While he acknowledges that this may all sound esoteric, it is very practically “a powerful, effective way for us to deal with formerly intractable modeling issues.”

The Cognonto Platform is a generic system for managing and accessing the knowledge structure, be it KBpedia or some other Semantic technology platform. “The platform can talk to and manage any knowledge graph,” he says. Critically, it also includes a suite of building and testing infrastructure scripts. All the knowledge base sources Cognonto relies on constantly change, and there needs to be a way to keep the overall system current. “This way we have the ability to automatically build and test for consistency and logic and coherence so we can constantly keep the system updated,” he says.

In most cases, these capabilities serve as a starting foundation rather than an off-the-shelf answer for integrating enterprise domain information and perspectives to serve individual needs. Everything Cognonto has undertaken has required this, so its model is to offer its system via a dedicated SaaS model rather than as a standard SaaS offering. It delivers the Cognonto platform along with KBpedia for mapping assistance, then gives customers the keys to utilize and manage the system as their needs dictate. “It’s a dedicated system because it’s unique to their circumstance,” he says.

Getting to Work with Knowledge-Based Artificial Intelligence

The company just published new use cases on applying the technology to enterprise system needs. They include integrating enterprise and domain data with KBpedia in order to obtain as comprehensive and accurate tagging of entities as possible for specific enterprise needs; use of the Cognonto Mapper for linking external data and schema to make it more relevant to specific domain needs or problem areas; and ‘word embedding’ models with word2vec. Here, the rich structure in KBpedia is used to create training corpuses for word2vec rapidly and cheaply on the fly in order to cluster or classify documents by topic, or to characterize them by sentiment or for recommendations.

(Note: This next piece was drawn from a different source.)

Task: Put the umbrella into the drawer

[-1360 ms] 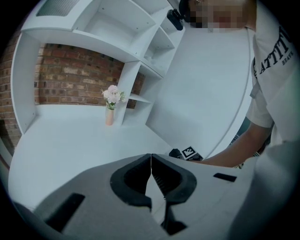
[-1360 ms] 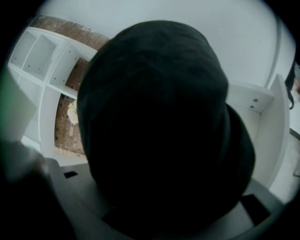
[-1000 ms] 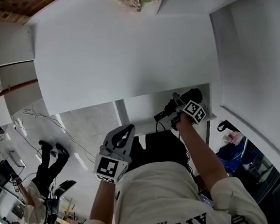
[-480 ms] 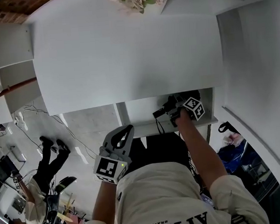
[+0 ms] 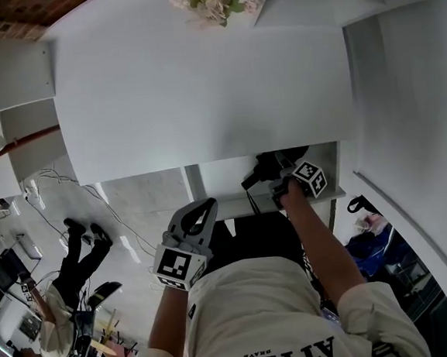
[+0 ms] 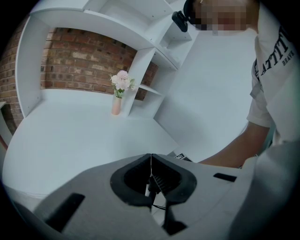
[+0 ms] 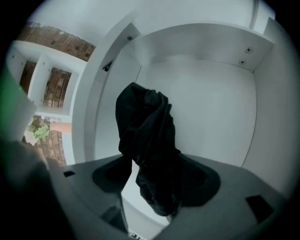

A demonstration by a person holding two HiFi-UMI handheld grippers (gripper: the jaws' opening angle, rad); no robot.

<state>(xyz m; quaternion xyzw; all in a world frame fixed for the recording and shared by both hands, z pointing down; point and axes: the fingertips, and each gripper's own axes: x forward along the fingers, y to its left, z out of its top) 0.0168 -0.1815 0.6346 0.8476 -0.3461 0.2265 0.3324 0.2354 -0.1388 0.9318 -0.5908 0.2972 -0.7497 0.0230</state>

Because the system is set up to be incredibly richly structured, and logically and coherently organized, enterprises have a rich pool of features (i.e. variables) upon which to do Machine Learning. “One of the key advantages of the system is in supervised learning,” he says. There’s generally a lot of expense and time spent in labeling training sets, “but because of everything being well-structured we can just issue a couple of queries and actually get completely labeled positive and negative training sets almost instantaneously, and do similar things to create gold standards,” Bergman explains.  The company discovered, too, that it can use its same relevant domain slicing approach for unsupervised and deep learning, too, thanks to the rich and clearly defined input structures.

While Bergman’s business history has mostly revolved around operating open source shops, that’s not the case here, aside from the upper ontology. “All the goodies underneath the hood at this point aren’t open-sourced,” he says. “It’s a little against our nature but it reflects what we see as the value this offers in so many cost and time advantages.”